Vector search & local RAG guide

This guide covers the "vector-native edge" features introduced in 0.3.0: inline embeddings, quantized DiskANN indexes, and hybrid (vector + keyword) retrieval. It explains why each exists, how to use it, and gives runnable examples.

All of these are ordinary SQL over a normal SQLite-compatible database. There is no separate vector service to run and no special file format — a database that doesn't use these features stays byte-compatible with stock SQLite.

Why
1. Storing and searching vectors
2. Embedding text inline with embed()
3. Quantization for the edge
4. Hybrid search (vector + keyword)
5. Putting it together: local RAG
Reference

Why

Retrieval-augmented generation (RAG) and semantic features usually mean running a separate vector database next to your primary store, keeping the two in sync, and paying a network hop on every query. On the edge — mobile apps, CLIs, desktop apps, embedded devices — that is often impractical.

SQL Anywhere already ships a DiskANN vector index and edge replication inside a single embedded engine. 0.3.0 makes that combination practical for real workloads:

embed() removes the "compute embeddings elsewhere first" step for prototyping and lexical use cases.
Quantization makes the index small enough to ship on constrained devices.
Hybrid search gives production-grade retrieval quality by fusing semantic and keyword signals — in one SQL query, against local data.

The result: retrieval with no extra infrastructure and no network round-trip.

1. Storing and searching vectors

Why. Similarity search ("find the rows most like this one") powers recommendations, semantic search and RAG. SQL Anywhere stores embeddings as a native column type and indexes them with DiskANN for approximate nearest-neighbour (ANN) search.

How. Declare a FLOATn(dim) column, build an index with sqlanywhere_vector_idx(...), and query with vector_top_k(...).

CREATE TABLE movies (
  id    INTEGER PRIMARY KEY,
  title TEXT,
  emb   FLOAT32(4)          -- 4-dimensional f32 embedding
);

CREATE INDEX movies_idx ON movies(sqlanywhere_vector_idx(emb));

INSERT INTO movies VALUES
  (1, 'Action',   vector32('[1, 0, 0, 0]')),
  (2, 'Romance',  vector32('[0, 1, 0, 0]')),
  (3, 'Thriller', vector32('[0.8, 0.2, 0, 0]'));

-- 2 nearest neighbours of a query vector
SELECT movies.title
FROM   vector_top_k('movies_idx', vector32('[1, 0, 0, 0]'), 2) AS k
JOIN   movies ON movies.id = k.id;
-- => 'Action', 'Thriller'

Distances are available directly too: vector_distance_l2(a, b) and vector_distance_cos(a, b).
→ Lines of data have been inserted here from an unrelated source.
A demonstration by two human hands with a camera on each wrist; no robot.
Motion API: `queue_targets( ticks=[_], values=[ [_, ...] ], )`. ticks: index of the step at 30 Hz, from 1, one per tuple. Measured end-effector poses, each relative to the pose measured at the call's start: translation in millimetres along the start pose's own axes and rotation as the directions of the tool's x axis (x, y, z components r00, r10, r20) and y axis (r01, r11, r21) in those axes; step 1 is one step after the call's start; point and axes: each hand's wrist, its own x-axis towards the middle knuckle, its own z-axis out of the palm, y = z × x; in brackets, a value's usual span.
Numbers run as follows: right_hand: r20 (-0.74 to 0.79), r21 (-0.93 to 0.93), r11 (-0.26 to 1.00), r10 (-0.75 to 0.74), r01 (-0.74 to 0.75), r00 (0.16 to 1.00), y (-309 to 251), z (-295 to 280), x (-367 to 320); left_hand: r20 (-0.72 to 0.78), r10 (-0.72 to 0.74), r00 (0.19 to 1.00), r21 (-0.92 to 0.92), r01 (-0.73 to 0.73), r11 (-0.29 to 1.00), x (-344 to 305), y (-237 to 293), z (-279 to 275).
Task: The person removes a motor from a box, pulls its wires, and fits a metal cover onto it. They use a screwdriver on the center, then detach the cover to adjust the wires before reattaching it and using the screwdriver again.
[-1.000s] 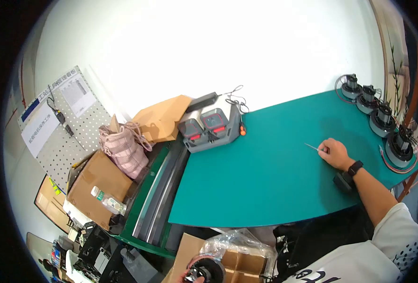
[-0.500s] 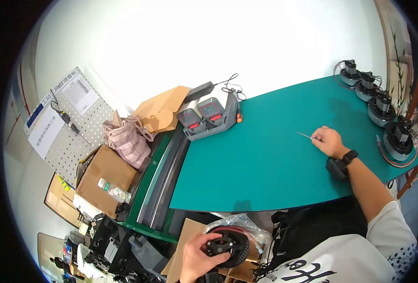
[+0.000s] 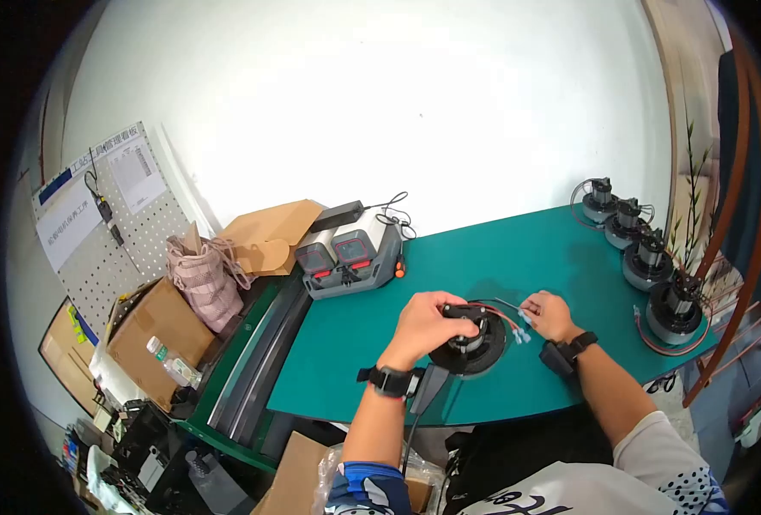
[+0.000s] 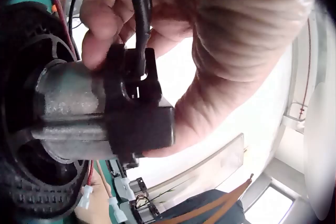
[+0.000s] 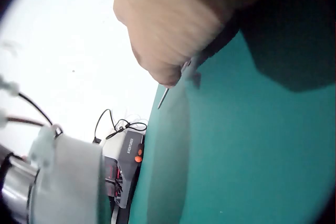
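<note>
My left hand point(image 3: 422, 330) grips a black wheel hub motor point(image 3: 483, 350) by its central hub, over the front part of the green tabletop. In the left wrist view the motor's silver shaft housing point(image 4: 73, 92) and black bracket point(image 4: 140, 124) show, the thumb and fingers around the bracket. Red and black wires run from the motor to pale connectors point(image 3: 522, 331). Just right of these, my right hand point(image 3: 550, 316) pinches a thin metal rod point(image 5: 163, 98) that points left; its rear end is hidden in the fingers.
Several similar motors point(image 3: 674, 316) stand in a row along the table's right edge. At the back left sits a grey battery charger point(image 3: 355, 268) with cables. An open cardboard box point(image 3: 295, 472) lies below the front edge; a brown box point(image 3: 162, 335) and pink bag point(image 3: 205, 279) are further left.
My left hand has lifted the motor up from the cardboard box to over the tabletop. My right hand, still with the rod, is now close beside the motor's wires.
</note>
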Motion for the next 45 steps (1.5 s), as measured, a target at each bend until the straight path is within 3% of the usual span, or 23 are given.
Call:
queue_targets(
  ticks=[5,8,11,16,19,23,25,28,29,31,32,33,34,35,36,37,38,41,45],
  values=[
    [-0.137,-0.101,0.995,-0.036,0.022,0.99,-9.9,-4.6,0.0,-0.043,-0.226,0.973,-0.156,0.217,0.963,31.6,-12.5,18.7],
    [-0.246,-0.291,0.956,-0.042,-0.033,0.968,-0.6,-1.1,1.0,-0.095,-0.268,0.959,-0.146,0.252,0.957,48.3,-34.5,25.4],
    [-0.341,-0.301,0.95,-0.025,-0.083,0.94,-2.0,-1.5,-0.6,-0.125,-0.311,0.942,-0.168,0.289,0.943,47.0,-45.3,31.0],
    [-0.363,-0.327,0.933,0.023,-0.151,0.931,-5.8,-2.6,-0.1,-0.189,-0.34,0.921,-0.217,0.298,0.93,46.2,-44.2,32.9],
    [-0.341,-0.332,0.926,0.062,-0.182,0.938,0.8,-2.3,-1.1,-0.205,-0.268,0.941,-0.175,0.234,0.956,41.2,-44.6,32.0],
    [-0.323,-0.332,0.927,0.064,-0.176,0.944,-0.3,-2.3,-2.0,-0.039,-0.162,0.986,-0.163,0.154,0.975,34.7,-54.2,20.9],
    [-0.3,-0.324,0.931,0.067,-0.168,0.952,-1.7,-4.7,-2.0,-0.046,-0.202,0.978,-0.236,0.186,0.954,32.4,-62.0,16.6],
    [-0.339,-0.341,0.927,0.035,-0.157,0.94,-6.1,-4.3,-4.4,-0.056,-0.25,0.967,-0.583,0.172,0.794,36.9,-90.8,6.5],
    [-0.335,-0.338,0.928,0.034,-0.154,0.942,-8.2,-0.2,-2.4,-0.06,-0.254,0.965,-0.582,0.173,0.794,40.5,-104.0,3.6],
    [-0.402,-0.367,0.93,-0.141,-0.018,0.905,-7.4,0.0,-3.5,-0.322,-0.249,0.913,-0.573,0.022,0.819,45.6,-127.4,9.3],
    [-0.395,-0.375,0.927,-0.136,-0.024,0.909,-14.0,-1.9,-7.9,-0.279,-0.297,0.913,-0.6,0.075,0.796,46.4,-140.5,10.1],
    [-0.324,-0.269,0.963,-0.105,0.015,0.94,-30.8,-3.6,-12.2,-0.276,-0.304,0.912,-0.605,0.081,0.792,45.3,-151.9,13.8],
    [-0.253,-0.155,0.986,-0.091,0.052,0.963,-46.8,-4.4,-12.1,-0.183,-0.292,0.939,-0.573,0.14,0.808,45.8,-162.1,14.9],
    [-0.248,-0.155,0.986,-0.094,0.056,0.964,-58.1,-2.9,-14.0,-0.089,-0.286,0.954,-0.534,0.197,0.822,44.8,-167.9,15.8],
    [-0.131,-0.103,0.995,-0.013,-0.001,0.991,-67.7,-0.4,-17.8,-0.079,-0.303,0.95,-0.666,0.176,0.725,43.5,-160.4,17.3],
    [-0.011,-0.058,0.996,0.064,-0.065,0.998,-72.5,2.3,-19.6,-0.08,-0.305,0.949,-0.665,0.177,0.725,41.9,-159.9,16.5],
    [0.048,-0.021,0.999,0.051,-0.05,0.998,-72.5,5.2,-20.0,-0.078,-0.312,0.947,-0.647,0.19,0.738,40.4,-159.2,16.1],
    [0.035,-0.019,0.999,0.049,-0.048,0.998,-70.1,10.1,-21.9,-0.07,-0.308,0.949,-0.626,0.199,0.754,33.4,-154.7,16.6],
    [0.128,-0.023,0.996,0.091,-0.089,0.988,-62.4,13.0,-19.5,-0.085,-0.268,0.96,-0.604,0.165,0.78,33.1,-152.5,18.9]
  ],
)
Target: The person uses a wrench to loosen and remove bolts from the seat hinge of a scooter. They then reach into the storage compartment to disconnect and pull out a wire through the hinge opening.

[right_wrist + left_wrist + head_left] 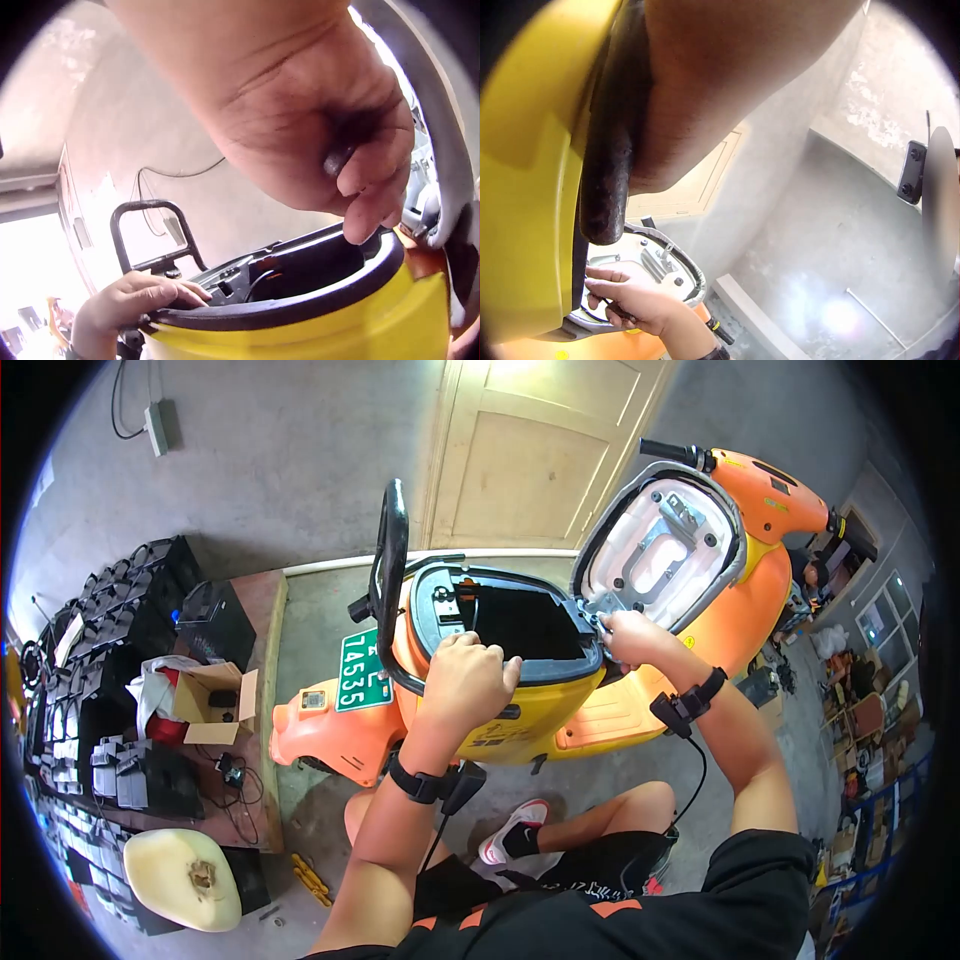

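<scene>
The seat (665, 545) is raised; the left hand (465, 680) grips the compartment rim (556, 669), the right hand (635, 638) pinches a small dark part (337, 160); work there looks unfinished.

The grey concrete floor (320, 610) carries an orange-and-yellow scooter (520, 710); at the left a low wooden desk (262, 620) stands on it, with black batteries (215, 622) and an open cardboard box (205, 695) on top; a cream seat cushion (185, 878) sits by the desk's near end, with small yellow pieces (310, 880) on the floor just beside it.
</scene>
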Motion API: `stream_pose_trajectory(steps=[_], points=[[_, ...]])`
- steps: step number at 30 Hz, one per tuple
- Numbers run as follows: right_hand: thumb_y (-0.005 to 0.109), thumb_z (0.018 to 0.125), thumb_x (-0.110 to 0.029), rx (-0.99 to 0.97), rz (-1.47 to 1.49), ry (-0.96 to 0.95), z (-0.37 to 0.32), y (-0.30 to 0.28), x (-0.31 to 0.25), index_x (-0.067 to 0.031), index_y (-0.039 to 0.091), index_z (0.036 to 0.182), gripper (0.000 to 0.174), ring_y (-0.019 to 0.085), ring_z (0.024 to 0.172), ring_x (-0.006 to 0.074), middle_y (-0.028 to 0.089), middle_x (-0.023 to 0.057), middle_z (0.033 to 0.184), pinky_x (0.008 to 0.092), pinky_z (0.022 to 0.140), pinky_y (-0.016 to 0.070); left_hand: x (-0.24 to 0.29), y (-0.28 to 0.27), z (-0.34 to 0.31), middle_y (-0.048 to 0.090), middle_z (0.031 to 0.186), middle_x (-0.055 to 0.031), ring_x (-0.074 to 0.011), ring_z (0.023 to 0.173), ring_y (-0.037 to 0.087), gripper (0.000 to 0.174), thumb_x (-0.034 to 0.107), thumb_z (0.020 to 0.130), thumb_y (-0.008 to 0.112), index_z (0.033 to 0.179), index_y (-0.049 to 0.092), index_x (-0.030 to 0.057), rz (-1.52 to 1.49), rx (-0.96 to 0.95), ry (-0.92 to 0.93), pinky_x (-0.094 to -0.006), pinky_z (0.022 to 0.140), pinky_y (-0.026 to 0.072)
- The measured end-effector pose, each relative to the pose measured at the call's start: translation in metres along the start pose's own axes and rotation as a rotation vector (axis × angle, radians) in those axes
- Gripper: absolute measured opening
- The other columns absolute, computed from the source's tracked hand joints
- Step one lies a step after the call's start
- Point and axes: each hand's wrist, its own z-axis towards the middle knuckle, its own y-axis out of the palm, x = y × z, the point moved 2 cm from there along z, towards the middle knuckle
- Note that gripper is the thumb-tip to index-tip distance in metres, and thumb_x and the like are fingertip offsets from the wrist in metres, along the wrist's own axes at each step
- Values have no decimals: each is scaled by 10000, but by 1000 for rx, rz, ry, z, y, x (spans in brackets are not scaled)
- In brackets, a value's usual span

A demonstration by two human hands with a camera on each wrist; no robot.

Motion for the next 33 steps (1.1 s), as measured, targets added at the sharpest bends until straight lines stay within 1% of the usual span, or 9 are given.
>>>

Vectors come in several precisions — vector32, vector64, vector16, vector8, vector1bit, vectorb16 — and vector_extract(v) reads a vector back as text.

Runnable, tested examples: sqlanywhere/tests/vector.rs.

2. Embedding text inline with `embed()`

Why. Building a vector column normally means running an embedding model before you touch the database. For prototyping, lexical search, and zero-dependency setups that friction is unnecessary.

How. sqlanywhere::embed(text, dims) returns a normalized vector literal you pass straight to vector32:

use sqlanywhere::{embed, params};

conn.execute(
    "INSERT INTO docs (body, emb) VALUES (?, vector32(?))",
    params![text, embed(text, 128)],
).await?;

What it is (and isn't). embed() uses the hashing trick: text is tokenized into words, each word is hashed (stable FNV-1a) into one of dims buckets with a signed contribution, and the result is L2-normalized. Documents that share vocabulary get similar vectors, so cosine similarity works as a lexical signal. It is deterministic and dependency-free — perfect as a default and for tests.

It is not a neural/semantic embedding: no synonyms, no context. For production semantic search, compute embeddings with a real model (local ONNX or a hosted API) and store the resulting numbers the same way — the index and vector_top_k behave identically no matter how the vectors were produced.

Tests: sqlanywhere/tests/embed.rs.

3. Quantization for the edge

Why. A DiskANN graph stores neighbour vectors at every node. At full f32 precision that dominates index size — a problem when shipping to phones or embedded devices.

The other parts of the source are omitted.